━━━ Entries supplied

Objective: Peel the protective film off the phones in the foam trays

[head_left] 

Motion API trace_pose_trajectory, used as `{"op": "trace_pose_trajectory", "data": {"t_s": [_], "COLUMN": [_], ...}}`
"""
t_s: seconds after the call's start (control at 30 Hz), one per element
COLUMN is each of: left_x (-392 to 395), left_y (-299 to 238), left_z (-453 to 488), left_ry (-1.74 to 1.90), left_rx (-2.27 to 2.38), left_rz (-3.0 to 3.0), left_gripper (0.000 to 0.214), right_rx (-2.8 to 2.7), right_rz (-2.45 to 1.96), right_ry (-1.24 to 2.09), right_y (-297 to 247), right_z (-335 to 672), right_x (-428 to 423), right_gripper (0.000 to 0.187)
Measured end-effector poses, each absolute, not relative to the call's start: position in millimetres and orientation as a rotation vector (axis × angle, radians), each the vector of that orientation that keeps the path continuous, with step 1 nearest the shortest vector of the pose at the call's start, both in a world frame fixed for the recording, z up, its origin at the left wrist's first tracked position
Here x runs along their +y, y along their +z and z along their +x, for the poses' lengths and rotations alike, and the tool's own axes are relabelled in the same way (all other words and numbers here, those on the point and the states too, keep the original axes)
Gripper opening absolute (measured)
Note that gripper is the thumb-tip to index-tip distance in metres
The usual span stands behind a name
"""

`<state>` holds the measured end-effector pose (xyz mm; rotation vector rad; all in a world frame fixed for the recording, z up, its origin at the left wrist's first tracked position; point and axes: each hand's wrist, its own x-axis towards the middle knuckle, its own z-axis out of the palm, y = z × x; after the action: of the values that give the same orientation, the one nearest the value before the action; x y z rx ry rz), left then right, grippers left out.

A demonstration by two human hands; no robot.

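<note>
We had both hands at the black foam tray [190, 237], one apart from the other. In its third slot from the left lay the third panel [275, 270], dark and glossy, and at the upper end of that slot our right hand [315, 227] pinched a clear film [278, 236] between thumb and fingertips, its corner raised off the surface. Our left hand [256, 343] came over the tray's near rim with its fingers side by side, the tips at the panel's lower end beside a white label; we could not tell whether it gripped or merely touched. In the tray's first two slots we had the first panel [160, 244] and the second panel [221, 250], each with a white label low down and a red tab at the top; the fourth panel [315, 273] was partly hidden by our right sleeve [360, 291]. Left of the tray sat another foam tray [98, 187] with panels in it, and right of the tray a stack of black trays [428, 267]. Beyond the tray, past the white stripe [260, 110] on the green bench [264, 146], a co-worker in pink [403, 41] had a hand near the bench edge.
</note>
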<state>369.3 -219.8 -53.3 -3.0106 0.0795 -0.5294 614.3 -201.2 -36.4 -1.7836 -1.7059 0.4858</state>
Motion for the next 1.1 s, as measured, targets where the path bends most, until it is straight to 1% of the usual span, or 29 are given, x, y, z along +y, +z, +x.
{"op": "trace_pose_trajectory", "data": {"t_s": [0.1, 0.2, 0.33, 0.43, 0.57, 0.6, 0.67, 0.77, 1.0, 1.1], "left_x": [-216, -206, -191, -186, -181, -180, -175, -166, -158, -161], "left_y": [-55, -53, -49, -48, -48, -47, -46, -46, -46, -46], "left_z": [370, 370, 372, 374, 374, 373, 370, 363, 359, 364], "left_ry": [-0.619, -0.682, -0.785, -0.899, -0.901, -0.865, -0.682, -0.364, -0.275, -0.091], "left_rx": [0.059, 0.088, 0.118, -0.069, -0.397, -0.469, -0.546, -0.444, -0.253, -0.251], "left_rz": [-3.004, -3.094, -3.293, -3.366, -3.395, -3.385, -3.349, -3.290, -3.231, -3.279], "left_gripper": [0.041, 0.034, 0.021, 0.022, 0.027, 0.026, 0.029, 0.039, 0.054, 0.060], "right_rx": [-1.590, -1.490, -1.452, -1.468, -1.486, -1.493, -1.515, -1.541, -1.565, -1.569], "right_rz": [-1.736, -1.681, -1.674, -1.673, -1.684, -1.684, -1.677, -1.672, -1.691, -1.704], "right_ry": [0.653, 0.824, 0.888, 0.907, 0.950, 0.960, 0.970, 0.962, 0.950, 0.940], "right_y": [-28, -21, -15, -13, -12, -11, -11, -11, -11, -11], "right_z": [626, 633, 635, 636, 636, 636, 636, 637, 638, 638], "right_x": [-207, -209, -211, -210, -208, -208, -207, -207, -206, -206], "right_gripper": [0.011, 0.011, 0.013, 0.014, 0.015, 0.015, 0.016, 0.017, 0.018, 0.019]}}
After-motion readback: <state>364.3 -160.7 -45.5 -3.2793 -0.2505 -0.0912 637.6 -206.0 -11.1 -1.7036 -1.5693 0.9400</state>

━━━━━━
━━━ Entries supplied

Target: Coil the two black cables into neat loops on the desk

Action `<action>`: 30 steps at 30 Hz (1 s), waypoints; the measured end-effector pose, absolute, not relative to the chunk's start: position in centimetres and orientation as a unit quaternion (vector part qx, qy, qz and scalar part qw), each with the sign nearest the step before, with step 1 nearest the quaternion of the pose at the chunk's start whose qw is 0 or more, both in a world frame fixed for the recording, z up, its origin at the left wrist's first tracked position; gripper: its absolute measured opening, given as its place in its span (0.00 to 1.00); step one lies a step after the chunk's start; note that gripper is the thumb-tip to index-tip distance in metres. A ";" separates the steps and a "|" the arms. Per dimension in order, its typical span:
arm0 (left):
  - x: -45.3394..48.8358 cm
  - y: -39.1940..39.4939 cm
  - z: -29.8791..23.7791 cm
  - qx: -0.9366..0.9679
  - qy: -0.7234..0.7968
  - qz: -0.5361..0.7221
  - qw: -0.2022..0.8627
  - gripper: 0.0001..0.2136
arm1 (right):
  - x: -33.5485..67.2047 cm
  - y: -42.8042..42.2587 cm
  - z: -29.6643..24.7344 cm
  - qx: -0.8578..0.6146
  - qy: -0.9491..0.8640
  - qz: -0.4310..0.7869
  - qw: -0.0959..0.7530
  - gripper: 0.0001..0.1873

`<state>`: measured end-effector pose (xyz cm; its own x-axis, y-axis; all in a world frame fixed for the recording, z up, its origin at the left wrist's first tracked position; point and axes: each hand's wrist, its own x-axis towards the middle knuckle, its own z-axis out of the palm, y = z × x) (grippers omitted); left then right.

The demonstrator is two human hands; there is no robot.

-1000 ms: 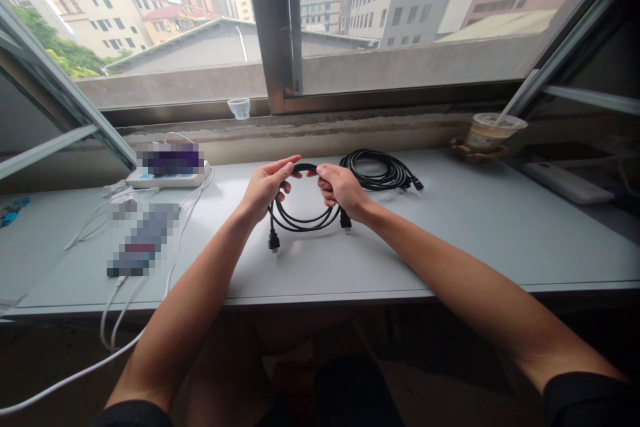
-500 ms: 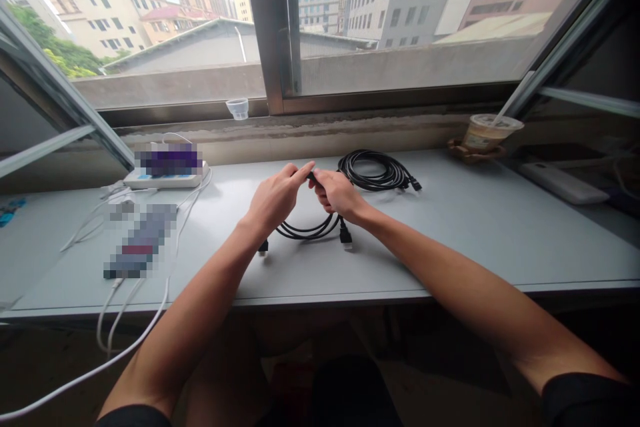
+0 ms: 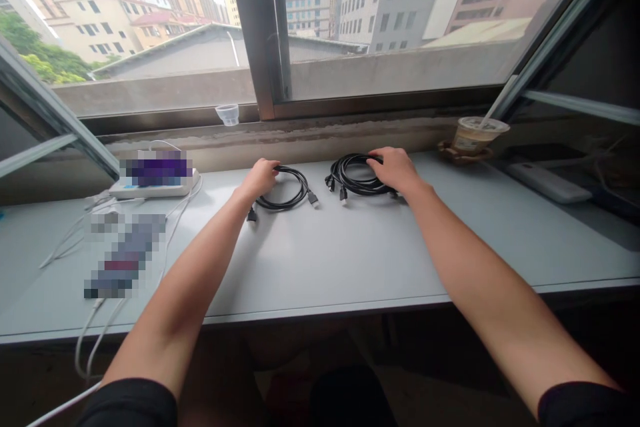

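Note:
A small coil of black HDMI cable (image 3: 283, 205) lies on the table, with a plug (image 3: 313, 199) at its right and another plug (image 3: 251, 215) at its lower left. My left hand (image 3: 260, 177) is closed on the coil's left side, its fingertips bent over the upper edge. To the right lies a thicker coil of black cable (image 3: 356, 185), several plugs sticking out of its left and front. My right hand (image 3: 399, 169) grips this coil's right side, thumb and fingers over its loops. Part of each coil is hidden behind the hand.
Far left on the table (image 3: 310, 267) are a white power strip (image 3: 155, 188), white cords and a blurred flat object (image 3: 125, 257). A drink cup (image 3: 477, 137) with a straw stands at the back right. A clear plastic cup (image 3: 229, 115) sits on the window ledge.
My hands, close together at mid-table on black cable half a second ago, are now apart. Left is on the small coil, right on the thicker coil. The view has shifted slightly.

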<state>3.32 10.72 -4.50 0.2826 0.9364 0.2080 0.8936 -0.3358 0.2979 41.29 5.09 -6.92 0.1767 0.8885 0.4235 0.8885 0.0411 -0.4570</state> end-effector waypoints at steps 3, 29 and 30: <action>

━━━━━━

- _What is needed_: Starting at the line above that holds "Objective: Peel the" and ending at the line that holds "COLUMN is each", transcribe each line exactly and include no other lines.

- _Written answer_:
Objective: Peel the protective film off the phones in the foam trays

[head_left] 

Motion API trace_pose_trajectory, used as `{"op": "trace_pose_trajectory", "data": {"t_s": [_], "COLUMN": [_], ...}}`
"""
t_s: seconds after the call's start (control at 30 Hz), one per element
COLUMN is each of: left_x (-392 to 395), left_y (-299 to 238), left_z (-453 to 488), left_ry (-1.74 to 1.90), left_rx (-2.27 to 2.38), left_rz (-3.0 to 3.0), left_gripper (0.000 to 0.214), right_rx (-2.8 to 2.7), right_rz (-2.45 to 1.96), right_ry (-1.24 to 2.09), right_y (-297 to 247), right_z (-335 to 672), right_x (-428 to 423), right_gripper (0.000 to 0.187)

The exercise requires nothing further.